> Work to be completed
Write the data out again exactly and in full.

****************************************

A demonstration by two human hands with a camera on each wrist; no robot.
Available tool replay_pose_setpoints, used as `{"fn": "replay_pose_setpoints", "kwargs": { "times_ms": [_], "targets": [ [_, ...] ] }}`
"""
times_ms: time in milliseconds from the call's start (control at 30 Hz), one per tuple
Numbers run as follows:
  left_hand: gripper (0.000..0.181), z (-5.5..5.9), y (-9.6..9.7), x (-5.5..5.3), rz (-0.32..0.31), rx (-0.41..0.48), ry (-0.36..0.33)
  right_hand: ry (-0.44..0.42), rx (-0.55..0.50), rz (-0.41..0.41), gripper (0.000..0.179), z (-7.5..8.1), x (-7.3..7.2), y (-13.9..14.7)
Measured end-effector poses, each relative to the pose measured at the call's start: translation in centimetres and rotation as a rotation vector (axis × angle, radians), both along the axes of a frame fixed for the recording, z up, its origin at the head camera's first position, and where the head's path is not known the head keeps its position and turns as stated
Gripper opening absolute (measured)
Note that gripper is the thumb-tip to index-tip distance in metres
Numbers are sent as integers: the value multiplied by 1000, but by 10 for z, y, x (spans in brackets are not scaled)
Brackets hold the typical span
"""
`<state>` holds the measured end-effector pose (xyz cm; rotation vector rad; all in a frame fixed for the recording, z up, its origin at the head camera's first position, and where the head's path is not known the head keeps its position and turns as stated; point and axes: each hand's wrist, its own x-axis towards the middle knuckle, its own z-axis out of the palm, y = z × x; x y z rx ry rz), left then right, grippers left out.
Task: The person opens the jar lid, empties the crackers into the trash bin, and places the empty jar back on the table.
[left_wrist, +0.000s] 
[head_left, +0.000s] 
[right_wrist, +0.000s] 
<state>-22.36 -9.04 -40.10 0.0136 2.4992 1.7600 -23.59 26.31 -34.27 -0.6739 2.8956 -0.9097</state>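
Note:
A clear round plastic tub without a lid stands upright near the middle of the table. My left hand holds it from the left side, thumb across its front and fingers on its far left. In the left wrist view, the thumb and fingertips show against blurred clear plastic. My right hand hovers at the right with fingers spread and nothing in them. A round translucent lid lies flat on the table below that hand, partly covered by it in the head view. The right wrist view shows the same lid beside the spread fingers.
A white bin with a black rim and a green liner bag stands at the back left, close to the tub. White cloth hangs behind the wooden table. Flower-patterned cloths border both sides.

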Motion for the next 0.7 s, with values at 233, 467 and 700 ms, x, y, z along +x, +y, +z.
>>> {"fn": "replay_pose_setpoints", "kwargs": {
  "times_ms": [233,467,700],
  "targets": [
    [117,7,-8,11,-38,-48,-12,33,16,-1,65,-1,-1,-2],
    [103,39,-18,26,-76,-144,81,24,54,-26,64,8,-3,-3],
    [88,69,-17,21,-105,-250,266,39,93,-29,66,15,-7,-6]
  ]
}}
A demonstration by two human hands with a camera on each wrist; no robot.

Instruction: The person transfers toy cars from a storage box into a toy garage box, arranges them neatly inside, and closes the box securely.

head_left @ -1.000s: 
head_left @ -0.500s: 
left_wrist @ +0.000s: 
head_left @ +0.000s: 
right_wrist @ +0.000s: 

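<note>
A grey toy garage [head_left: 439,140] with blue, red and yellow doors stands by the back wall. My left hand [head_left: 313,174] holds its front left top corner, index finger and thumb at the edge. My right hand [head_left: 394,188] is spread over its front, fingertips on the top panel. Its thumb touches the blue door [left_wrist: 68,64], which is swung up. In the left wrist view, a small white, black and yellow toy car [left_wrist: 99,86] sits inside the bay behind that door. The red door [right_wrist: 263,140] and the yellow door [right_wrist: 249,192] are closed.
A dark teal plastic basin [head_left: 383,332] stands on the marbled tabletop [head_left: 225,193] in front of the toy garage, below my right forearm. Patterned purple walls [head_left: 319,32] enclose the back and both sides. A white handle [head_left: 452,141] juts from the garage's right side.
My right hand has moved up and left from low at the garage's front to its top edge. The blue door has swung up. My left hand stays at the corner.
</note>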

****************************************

> Solved problem
A demonstration by two human hands with a camera on each wrist; no robot.
Available tool replay_pose_setpoints, used as `{"fn": "replay_pose_setpoints", "kwargs": { "times_ms": [_], "targets": [ [_, ...] ] }}`
"""
times_ms: time in milliseconds from the call's start (control at 30 Hz), one per tuple
Numbers run as follows:
  left_hand: gripper (0.000..0.181), z (-5.5..5.9), y (-9.6..9.7), x (-5.5..5.3), rz (-0.32..0.31), rx (-0.41..0.48), ry (-0.36..0.33)
  right_hand: ry (-0.44..0.42), rx (-0.55..0.50), rz (-0.41..0.41), gripper (0.000..0.179), z (-7.5..8.1), x (-7.3..7.2), y (-13.9..14.7)
Measured end-effector poses, each relative to the pose measured at the call's start: translation in centimetres and rotation as a rotation vector (axis × angle, radians), both along the axes of a frame fixed for the recording, z up, its origin at the head camera's first position, and where the head's path is not known the head keeps its position and turns as stated
Gripper opening absolute (measured)
Note that gripper is the thumb-tip to index-tip distance in metres
Numbers are sent as integers: the value multiplied by 1000, but by 10 for z, y, x (spans in brackets are not scaled)
Brackets hold the typical span
"""
`<state>` holds the measured end-effector pose (xyz cm; rotation vector rad; all in a frame fixed for the recording, z up, its origin at the head camera's first position, and where the head's path is not known the head keeps its position and turns as stated; point and axes: each hand's wrist, its own x-axis towards the middle knuckle, its own z-axis out of the palm, y = z × x; x y z rx ry rz), left then right, grippers left out.
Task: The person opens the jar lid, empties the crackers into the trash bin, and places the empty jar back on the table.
[left_wrist, +0.000s] 
[head_left, +0.000s] 
[right_wrist, +0.000s] 
<state>-22.36 -9.04 -40.10 0.0136 2.4992 1.7600 -23.59 26.31 -34.27 -0.6739 2.8956 -0.9097</state>
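Note:
A clear round plastic tub without a lid stands upright near the middle of the table. My left hand holds it from the left side, thumb across its front and fingers on its far left. In the left wrist view, the thumb and fingertips show against blurred clear plastic. My right hand hovers at the right with fingers spread and nothing in them. A round translucent lid lies flat on the table below that hand, partly covered by it in the head view. The right wrist view shows the same lid beside the spread fingers.
A white bin with a black rim and a green liner bag stands at the back left, close to the tub. White cloth hangs behind the wooden table. Flower-patterned cloths border both sides.
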
Motion for the next 0.7 s, with values at 233, 467 and 700 ms, x, y, z along +x, +y, +z.
>>> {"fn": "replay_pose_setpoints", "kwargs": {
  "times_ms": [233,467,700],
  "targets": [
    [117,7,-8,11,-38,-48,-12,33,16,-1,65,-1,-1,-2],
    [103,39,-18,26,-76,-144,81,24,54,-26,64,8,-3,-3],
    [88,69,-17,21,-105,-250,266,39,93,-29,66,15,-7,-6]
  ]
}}
A demonstration by two human hands with a camera on each wrist; no robot.

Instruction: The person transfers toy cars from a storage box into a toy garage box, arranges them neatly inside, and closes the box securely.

head_left @ -1.000s: 
head_left @ -0.500s: 
left_wrist @ +0.000s: 
head_left @ +0.000s: 
right_wrist @ +0.000s: 

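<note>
A grey toy garage [head_left: 439,140] with blue, red and yellow doors stands by the back wall. My left hand [head_left: 313,174] holds its front left top corner, index finger and thumb at the edge. My right hand [head_left: 394,188] is spread over its front, fingertips on the top panel. Its thumb touches the blue door [left_wrist: 68,64], which is swung up. In the left wrist view, a small white, black and yellow toy car [left_wrist: 99,86] sits inside the bay behind that door. The red door [right_wrist: 263,140] and the yellow door [right_wrist: 249,192] are closed.
A dark teal plastic basin [head_left: 383,332] stands on the marbled tabletop [head_left: 225,193] in front of the toy garage, below my right forearm. Patterned purple walls [head_left: 319,32] enclose the back and both sides. A white handle [head_left: 452,141] juts from the garage's right side.
My right hand has moved up and left from low at the garage's front to its top edge. The blue door has swung up. My left hand stays at the corner.
</note>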

What was asked now has a complete answer.